As services to wineries like WineDirect and VinoShipper address the state by state shipping and compliance issues, making it easier for wineries to ship to their customers near and far, we're going to see an even bigger effort from the smaller wineries for more direct to consumer mindshare and wallet share as they endeavor to take business away from the large wine holding companies. This direct to consumer mentality will over time shift the wine case allocations away from retailers, and even some restaurants, as the wine club and tasting room sales offer richer margins and deliver a more intimate relationship with the customer who have now grown accustomed to ordering wine online and having it delivered to their door.
And with this comes new opportunities. Wine right now should only be shipped either in refrigerated trucks or held until the temperatures cool down.

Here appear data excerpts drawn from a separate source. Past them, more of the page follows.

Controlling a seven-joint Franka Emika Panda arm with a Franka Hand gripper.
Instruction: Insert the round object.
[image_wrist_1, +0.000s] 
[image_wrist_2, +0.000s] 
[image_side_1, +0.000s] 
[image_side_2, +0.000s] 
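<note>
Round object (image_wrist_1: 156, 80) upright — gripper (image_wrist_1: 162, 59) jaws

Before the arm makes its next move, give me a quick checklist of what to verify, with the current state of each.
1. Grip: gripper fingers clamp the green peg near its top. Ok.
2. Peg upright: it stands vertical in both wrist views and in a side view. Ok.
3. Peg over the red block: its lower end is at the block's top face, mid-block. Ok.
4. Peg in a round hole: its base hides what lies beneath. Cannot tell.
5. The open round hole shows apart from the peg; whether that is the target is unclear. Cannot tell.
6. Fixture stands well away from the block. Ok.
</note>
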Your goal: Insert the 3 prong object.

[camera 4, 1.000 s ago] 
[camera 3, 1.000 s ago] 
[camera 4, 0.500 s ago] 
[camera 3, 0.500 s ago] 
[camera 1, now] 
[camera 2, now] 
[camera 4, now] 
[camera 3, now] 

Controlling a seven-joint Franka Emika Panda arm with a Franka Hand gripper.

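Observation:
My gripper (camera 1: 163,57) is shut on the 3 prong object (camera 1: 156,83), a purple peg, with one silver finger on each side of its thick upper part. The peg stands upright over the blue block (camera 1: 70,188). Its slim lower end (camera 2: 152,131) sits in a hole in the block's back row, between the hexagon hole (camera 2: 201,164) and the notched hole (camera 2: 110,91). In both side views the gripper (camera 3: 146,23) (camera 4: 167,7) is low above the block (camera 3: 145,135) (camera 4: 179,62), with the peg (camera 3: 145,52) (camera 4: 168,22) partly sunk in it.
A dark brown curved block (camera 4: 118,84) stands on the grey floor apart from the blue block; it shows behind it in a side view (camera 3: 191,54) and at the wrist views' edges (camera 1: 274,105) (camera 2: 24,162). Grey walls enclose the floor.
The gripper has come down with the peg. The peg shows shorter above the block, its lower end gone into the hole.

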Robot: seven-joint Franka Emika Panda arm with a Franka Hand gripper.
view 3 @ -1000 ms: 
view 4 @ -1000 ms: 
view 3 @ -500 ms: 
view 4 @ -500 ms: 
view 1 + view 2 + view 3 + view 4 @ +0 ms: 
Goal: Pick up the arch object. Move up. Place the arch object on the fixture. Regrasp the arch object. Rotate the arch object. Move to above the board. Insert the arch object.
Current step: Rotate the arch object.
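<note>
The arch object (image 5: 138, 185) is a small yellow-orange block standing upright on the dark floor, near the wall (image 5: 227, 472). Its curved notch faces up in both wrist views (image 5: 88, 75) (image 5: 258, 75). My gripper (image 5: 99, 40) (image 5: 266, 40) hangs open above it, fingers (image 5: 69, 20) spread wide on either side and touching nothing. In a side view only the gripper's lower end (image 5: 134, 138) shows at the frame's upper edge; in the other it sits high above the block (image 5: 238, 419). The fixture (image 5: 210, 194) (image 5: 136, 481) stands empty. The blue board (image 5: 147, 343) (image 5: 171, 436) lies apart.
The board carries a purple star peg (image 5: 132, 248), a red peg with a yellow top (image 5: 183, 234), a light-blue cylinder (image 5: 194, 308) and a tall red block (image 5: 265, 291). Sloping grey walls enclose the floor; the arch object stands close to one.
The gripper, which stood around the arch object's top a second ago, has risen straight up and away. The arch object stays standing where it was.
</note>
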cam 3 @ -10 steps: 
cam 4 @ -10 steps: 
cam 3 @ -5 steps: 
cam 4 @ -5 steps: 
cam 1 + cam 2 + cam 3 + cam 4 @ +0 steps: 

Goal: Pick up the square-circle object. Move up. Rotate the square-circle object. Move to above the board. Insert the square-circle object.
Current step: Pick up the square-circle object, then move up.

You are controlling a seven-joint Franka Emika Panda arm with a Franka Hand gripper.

Sadly, neither UPS, nor FedEx, have trucks on the road that are refrigerated locally, putting wines of all prices at risk if shipped during the summer months to most of the USA once they reach the buyers hometown.
For those traveling, only Alaska Airlines lets wine ship for free from wine regions, so unless you’re up in first class on another airline, and you check wine under your checked baggage limit domestically, you pretty much will have to pay the freight when you fly to get your wine finds home. And even then, if you’re changing planes you run the risk of the wines sitting on the tarmac unless you’re flying overnight coast to coast and the weather is cool when your boxes are making that connection.
So just as the pandemic brought forth new opportunities in selling to consumers, the rise in shipped wine will also bring with it new business opportunities for those with grit, determination and imagination to figure a better way for wine to be shipped year round.
That’s why Victoria and I have started wineTOURia, our wine industry transformation agency, that’s all about reducing the distance between producer and buyer. We see the future and are setting out to be part of that change from the inside out and the outside in. It’s been many a year since my winemaker pal Doug Margerum of Margerum Wine Company once called me “the ultimate wine insider.”
Well now it’s time for me to be just that, so along with Victoria with her sommelier skills and wine knowledge, we’re going bring the same magic my tech focused agency efforts have brought over the past 19 years (54 exits, $5.5 billion in returns to investors, founders and employees) to the world that matters the most to me.